### Required action:
Write out, from the entries below, exactly the lines that run between the lines holding "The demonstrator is" and "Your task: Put", inclusive, and stop there.

### The records:

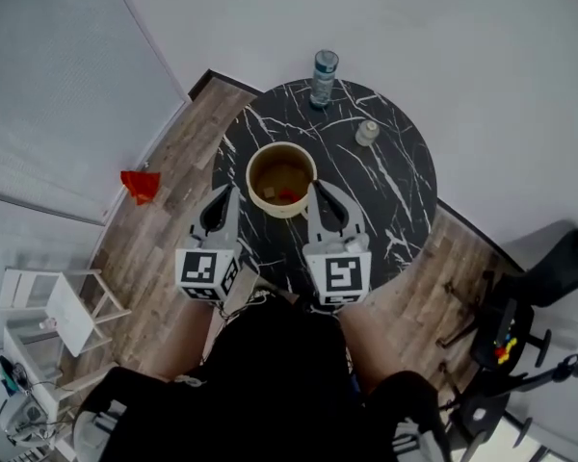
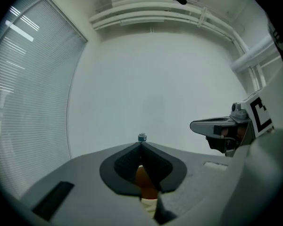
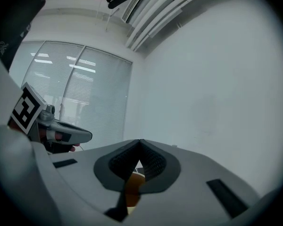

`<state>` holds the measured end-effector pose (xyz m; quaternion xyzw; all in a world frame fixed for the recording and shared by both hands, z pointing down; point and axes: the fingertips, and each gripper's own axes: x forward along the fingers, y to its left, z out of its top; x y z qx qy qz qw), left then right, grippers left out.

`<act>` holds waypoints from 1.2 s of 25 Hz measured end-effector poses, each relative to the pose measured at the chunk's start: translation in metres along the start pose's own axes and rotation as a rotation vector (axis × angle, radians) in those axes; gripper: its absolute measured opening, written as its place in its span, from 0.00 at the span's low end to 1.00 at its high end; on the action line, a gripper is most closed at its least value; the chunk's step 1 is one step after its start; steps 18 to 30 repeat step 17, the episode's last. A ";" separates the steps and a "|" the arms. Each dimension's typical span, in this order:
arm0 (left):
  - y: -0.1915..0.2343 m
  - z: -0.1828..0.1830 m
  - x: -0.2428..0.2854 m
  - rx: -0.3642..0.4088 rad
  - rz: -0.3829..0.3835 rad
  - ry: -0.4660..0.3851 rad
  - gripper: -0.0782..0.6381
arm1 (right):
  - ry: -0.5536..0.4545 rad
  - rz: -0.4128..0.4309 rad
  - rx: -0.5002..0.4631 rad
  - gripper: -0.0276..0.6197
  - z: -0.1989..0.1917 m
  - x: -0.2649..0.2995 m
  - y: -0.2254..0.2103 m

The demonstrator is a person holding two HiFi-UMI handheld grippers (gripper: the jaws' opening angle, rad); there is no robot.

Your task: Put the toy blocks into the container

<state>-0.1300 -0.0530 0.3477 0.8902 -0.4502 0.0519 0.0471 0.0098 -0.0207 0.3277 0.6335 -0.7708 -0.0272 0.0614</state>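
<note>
Your left tool (image 1: 228, 195) and right tool (image 1: 314, 191) sit clenched, empty, flanking the container (image 1: 281, 210), blocks (image 1: 287, 194) inside, none showing on the tabletop (image 1: 390, 191), looks done

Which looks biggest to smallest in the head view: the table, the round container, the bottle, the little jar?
1. table
2. round container
3. bottle
4. little jar
Bottle over jar is unsure: both are seen from above.

Likely an office: window blinds (image 1: 39, 94), swivel chair (image 1: 559, 258) (partly seen).
</note>
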 end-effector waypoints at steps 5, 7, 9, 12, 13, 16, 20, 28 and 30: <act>0.001 0.003 0.000 0.003 0.004 -0.005 0.11 | 0.014 0.008 -0.015 0.04 0.003 0.001 -0.002; 0.000 0.007 0.002 0.004 0.006 -0.013 0.11 | 0.013 0.008 -0.018 0.04 0.005 0.002 -0.005; 0.000 0.010 0.006 0.003 0.007 -0.021 0.11 | 0.008 0.008 -0.024 0.04 0.007 0.003 -0.010; -0.002 0.013 0.008 0.003 0.009 -0.026 0.11 | 0.006 0.010 -0.025 0.04 0.008 0.003 -0.014; -0.003 0.013 0.009 0.004 0.008 -0.028 0.11 | 0.005 0.013 -0.022 0.04 0.009 0.004 -0.016; -0.004 0.015 0.011 0.010 0.003 -0.028 0.11 | 0.002 0.020 -0.007 0.04 0.010 0.004 -0.018; -0.003 0.015 0.012 0.014 0.001 -0.028 0.11 | 0.001 0.022 -0.002 0.04 0.011 0.005 -0.018; -0.003 0.015 0.012 0.014 0.001 -0.028 0.11 | 0.001 0.022 -0.002 0.04 0.011 0.005 -0.018; -0.003 0.015 0.012 0.014 0.001 -0.028 0.11 | 0.001 0.022 -0.002 0.04 0.011 0.005 -0.018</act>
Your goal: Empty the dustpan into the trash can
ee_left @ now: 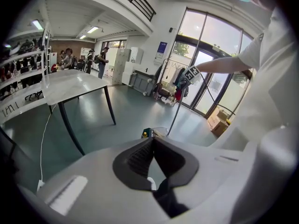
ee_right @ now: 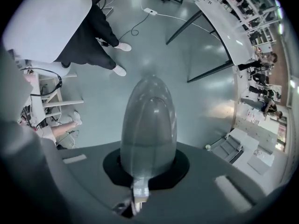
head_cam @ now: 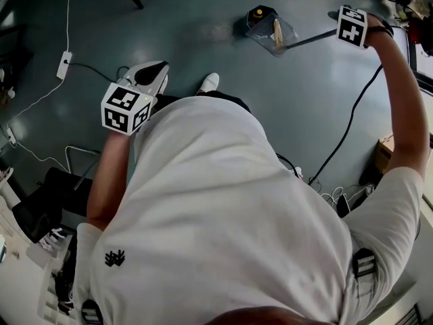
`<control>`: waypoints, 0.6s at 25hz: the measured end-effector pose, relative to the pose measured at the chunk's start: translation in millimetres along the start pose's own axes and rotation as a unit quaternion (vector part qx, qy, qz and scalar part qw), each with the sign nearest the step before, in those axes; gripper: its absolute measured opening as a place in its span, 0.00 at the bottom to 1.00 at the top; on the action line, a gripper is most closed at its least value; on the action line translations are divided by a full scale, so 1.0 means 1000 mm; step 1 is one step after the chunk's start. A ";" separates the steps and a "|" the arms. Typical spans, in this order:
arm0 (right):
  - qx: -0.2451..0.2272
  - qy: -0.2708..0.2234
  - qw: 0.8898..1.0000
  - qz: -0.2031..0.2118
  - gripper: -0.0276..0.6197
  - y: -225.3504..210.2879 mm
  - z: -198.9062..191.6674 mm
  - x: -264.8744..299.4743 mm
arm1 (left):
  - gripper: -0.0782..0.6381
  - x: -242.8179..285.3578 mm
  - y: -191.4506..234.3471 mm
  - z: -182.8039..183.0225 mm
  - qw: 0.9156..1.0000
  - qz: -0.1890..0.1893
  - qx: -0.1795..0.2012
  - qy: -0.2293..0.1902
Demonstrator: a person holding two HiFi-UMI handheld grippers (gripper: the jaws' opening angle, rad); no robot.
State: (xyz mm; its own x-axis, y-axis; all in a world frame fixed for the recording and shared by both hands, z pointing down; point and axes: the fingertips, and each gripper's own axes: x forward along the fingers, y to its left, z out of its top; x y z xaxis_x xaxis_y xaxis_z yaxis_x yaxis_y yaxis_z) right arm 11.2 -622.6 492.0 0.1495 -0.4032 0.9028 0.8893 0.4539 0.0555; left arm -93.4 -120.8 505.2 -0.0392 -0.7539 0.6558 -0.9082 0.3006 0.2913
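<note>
The dustpan (head_cam: 269, 31) rests on the grey-green floor at the top of the head view, with a tan scrap (head_cam: 277, 32) lying in it. Its long thin handle (head_cam: 311, 39) slants up to my right gripper (head_cam: 342, 20). In the right gripper view the jaws are shut on the handle's rounded grey top (ee_right: 148, 120). A small dark container with a yellow spot on top (head_cam: 256, 13) stands against the pan's far side; I cannot tell if it is the trash can. My left gripper (head_cam: 152, 73) hangs shut and holds nothing, near my white shoe (head_cam: 210, 82). The left gripper view shows the dustpan (ee_left: 160, 131) ahead of it.
A white power strip (head_cam: 64, 63) and thin cords lie on the floor at left. A black cable (head_cam: 348, 124) runs down the right side toward a cardboard box (head_cam: 385, 151). A white table on dark legs (ee_left: 70, 85) stands left of the dustpan. Several people stand far back.
</note>
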 end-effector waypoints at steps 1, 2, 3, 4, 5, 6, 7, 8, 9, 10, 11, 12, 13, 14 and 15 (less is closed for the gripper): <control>-0.012 0.005 1.000 0.004 0.04 -0.005 0.003 -0.002 | 0.19 0.000 0.002 -0.001 1.000 0.001 -0.002 0.000; -0.023 0.011 1.000 0.007 0.04 -0.009 0.006 -0.004 | 0.19 0.001 0.003 -0.002 1.000 0.002 -0.005 -0.001; -0.033 0.017 0.999 0.009 0.04 -0.013 0.010 -0.005 | 0.19 0.001 0.005 -0.002 1.000 0.003 -0.007 -0.002; -0.043 0.022 0.999 0.011 0.04 -0.017 0.013 -0.006 | 0.19 0.000 0.006 -0.003 1.000 0.005 -0.010 -0.003; -0.053 0.027 0.998 0.013 0.04 -0.020 0.017 -0.008 | 0.19 -0.001 0.006 -0.005 1.000 0.006 -0.013 -0.005; -0.062 0.032 0.997 0.014 0.04 -0.023 0.021 -0.011 | 0.19 -0.001 0.007 -0.006 1.000 0.007 -0.017 -0.006; -0.071 0.036 0.997 0.014 0.04 -0.028 0.025 -0.015 | 0.19 -0.001 0.008 -0.007 1.000 0.008 -0.020 -0.008; -0.079 0.041 0.996 0.017 0.04 -0.032 0.029 -0.019 | 0.19 -0.002 0.009 -0.009 1.000 0.010 -0.023 -0.009; -0.085 0.047 0.995 0.027 0.04 -0.033 0.032 -0.021 | 0.19 -0.002 0.011 -0.011 1.000 0.012 -0.026 -0.010; -0.091 0.055 0.994 0.037 0.04 -0.034 0.034 -0.022 | 0.19 -0.003 0.012 -0.013 0.999 0.015 -0.028 -0.011; -0.101 0.061 0.992 0.040 0.04 -0.037 0.038 -0.024 | 0.19 -0.005 0.014 -0.014 0.999 0.018 -0.032 -0.013; -0.113 0.067 0.991 0.037 0.04 -0.042 0.044 -0.027 | 0.19 -0.008 0.016 -0.017 0.999 0.022 -0.037 -0.016; -0.126 0.075 0.989 0.034 0.04 -0.046 0.049 -0.028 | 0.19 -0.011 0.019 -0.019 0.999 0.026 -0.042 -0.018; -0.138 0.084 0.986 0.037 0.04 -0.047 0.053 -0.028 | 0.19 -0.015 0.022 -0.022 0.998 0.031 -0.047 -0.021; -0.148 0.095 0.983 0.043 0.04 -0.047 0.056 -0.026 | 0.19 -0.018 0.025 -0.024 0.998 0.036 -0.052 -0.023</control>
State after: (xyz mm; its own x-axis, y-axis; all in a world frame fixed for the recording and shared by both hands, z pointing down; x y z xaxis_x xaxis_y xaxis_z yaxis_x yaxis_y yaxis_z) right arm -59.0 -588.8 489.8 0.2823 -0.5274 0.8013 0.9526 0.2526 -0.1694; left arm -105.4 -85.8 517.5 -0.1234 -0.7536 0.6457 -0.8541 0.4119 0.3175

### Answer box:
The demonstrator is a person holding two HiFi-UMI handheld grippers (gripper: the jaws' opening angle, rad); there is no robot.

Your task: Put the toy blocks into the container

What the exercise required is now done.